SNACKS. Pepsi investors also get snacks to go with their beverages. The company's Frito-Lay unit, which holds more than 50% of the U.S. snack market, will make up more than half of Pepsi's profits after the restaurant spin-off is concluded by yearend. While the domestic salty snack category has averaged 2.4% volume growth over the past five years, Frito-Lay has managed to expand its volume an average of 9%. A strong distribution system, low manufacturing costs, and successful new products such as Baked Lays potato chips have also cemented its leadership position. Analyst William Pecoriello of Sanford C. Bernstein says Frito-Lay's profits should grow by 12% over the next two years if the planned introduction next May of fat-free potato and tortilla chips runs smoothly.

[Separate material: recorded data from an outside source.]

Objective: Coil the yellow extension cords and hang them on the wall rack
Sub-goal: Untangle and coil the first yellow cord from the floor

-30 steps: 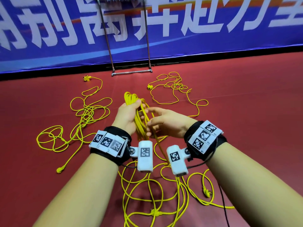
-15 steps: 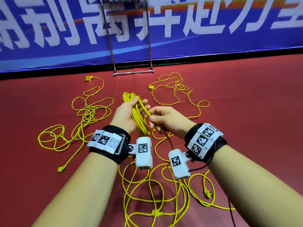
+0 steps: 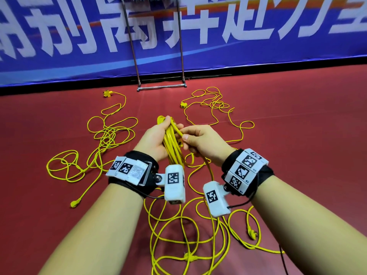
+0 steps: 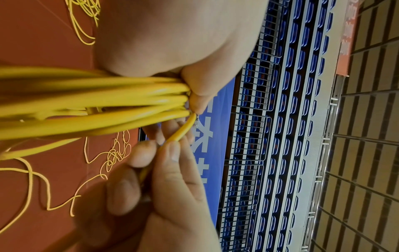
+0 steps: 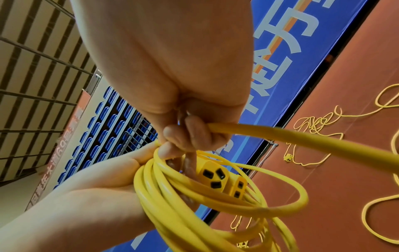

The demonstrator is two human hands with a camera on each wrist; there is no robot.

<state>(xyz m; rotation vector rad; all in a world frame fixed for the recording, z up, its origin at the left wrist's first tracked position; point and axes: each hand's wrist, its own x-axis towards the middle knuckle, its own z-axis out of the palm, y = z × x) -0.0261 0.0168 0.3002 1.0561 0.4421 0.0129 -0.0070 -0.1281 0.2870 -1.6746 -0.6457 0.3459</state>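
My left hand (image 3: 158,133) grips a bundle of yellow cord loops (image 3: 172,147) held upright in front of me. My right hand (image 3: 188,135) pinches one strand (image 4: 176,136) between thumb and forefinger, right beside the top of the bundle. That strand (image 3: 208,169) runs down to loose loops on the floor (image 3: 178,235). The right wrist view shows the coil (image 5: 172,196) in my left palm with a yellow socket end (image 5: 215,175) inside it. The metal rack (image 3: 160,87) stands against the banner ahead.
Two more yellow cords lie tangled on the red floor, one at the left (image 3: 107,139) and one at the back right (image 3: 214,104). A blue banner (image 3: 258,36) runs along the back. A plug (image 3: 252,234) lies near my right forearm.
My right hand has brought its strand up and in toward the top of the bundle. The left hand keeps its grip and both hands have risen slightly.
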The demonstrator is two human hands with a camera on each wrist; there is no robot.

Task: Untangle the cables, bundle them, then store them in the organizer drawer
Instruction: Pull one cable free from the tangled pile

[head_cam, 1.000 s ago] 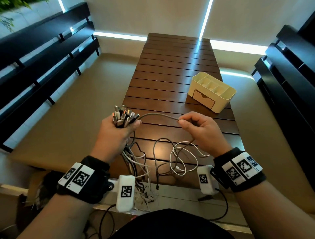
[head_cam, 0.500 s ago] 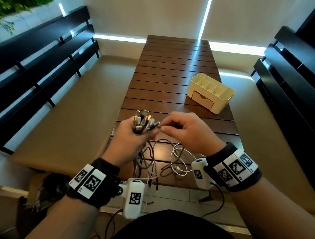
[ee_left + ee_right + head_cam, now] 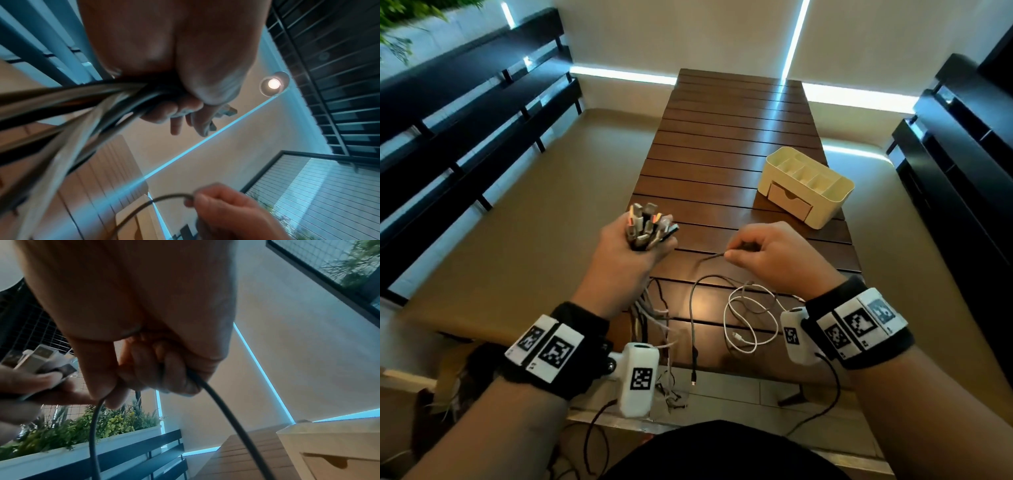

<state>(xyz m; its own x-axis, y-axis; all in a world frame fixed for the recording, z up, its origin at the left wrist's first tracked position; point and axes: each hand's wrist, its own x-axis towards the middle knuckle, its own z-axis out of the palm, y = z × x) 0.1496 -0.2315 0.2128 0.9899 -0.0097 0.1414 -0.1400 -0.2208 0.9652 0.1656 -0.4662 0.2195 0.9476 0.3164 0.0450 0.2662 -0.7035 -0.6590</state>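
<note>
— What's changed since a moment ago?
— The hands have drawn apart. The left hand (image 3: 631, 251) clenches a bunch of grey and white cables (image 3: 649, 226), plugs upward, tails trailing off the slatted dark wooden table (image 3: 726, 144).
— And rightward?
— A loose white cable loop (image 3: 748, 320) lies on the table; the right hand (image 3: 774, 255) pinches a thin grey cable (image 3: 693, 308). The cream plastic organizer (image 3: 808, 186) stands beyond, drawer closed.

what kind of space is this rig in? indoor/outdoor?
Probably a covered patio or balcony-style seating nook, not a lab: a slatted wooden table, dark slatted benches on both sides, and a planter of greenery behind a railing. Blinds hide the outside, so it is uncertain.
</note>
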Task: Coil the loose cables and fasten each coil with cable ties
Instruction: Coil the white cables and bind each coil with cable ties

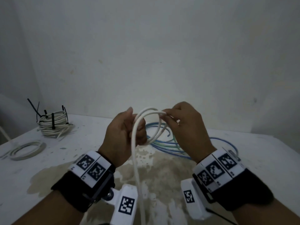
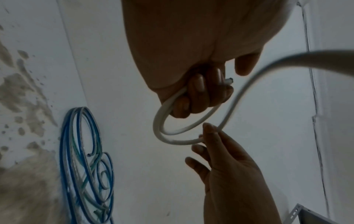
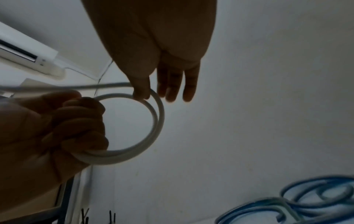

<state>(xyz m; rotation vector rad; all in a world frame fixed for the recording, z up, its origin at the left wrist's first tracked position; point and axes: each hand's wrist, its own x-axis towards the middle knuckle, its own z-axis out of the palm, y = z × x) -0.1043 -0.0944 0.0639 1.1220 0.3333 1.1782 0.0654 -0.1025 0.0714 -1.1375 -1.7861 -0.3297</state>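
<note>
Presently, item in hand: white cable (image 1: 146,113), held above the desk (image 1: 259,153), two small loops formed.

Left hand (image 1: 121,135): grip closed in a fist round the gathered loops, the cut cable end showing beside the knuckles in the left wrist view. Right hand (image 1: 183,125): thumb and forefinger pinch the top of the newest loop, the other fingers loosely extended. Free length: runs from the loops down toward the person and out of frame.

Step, as judged: coiling, early; tie not yet due. Next move calls for drawing more slack up and laying another turn into the left fist at the same loop size, without loosening the fist.

Landmark, the white cable. Behind and below it: blue and green cables (image 1: 168,142), loose on the desk. Far left of it: tied white coils (image 1: 54,125) stacked, with black cable ties (image 1: 52,123) standing up. Left and nearer: untied white coil (image 1: 26,151), flat.

Writing: none legible; the wrist units carry black-and-white square markers only.
</note>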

Despite the good news, Pepsi still has a long way to go to catch up with mighty Coke. But if the stock market declines, investors may not care to pay such a rich premium for Coke's growth. "Coke is a mindless stock, but beware of mindless. At some point, it has to moderate," says John Neff of Wellington Management. To Pepsi's fans, being No.2 means it has room to expand--and a more affordable price.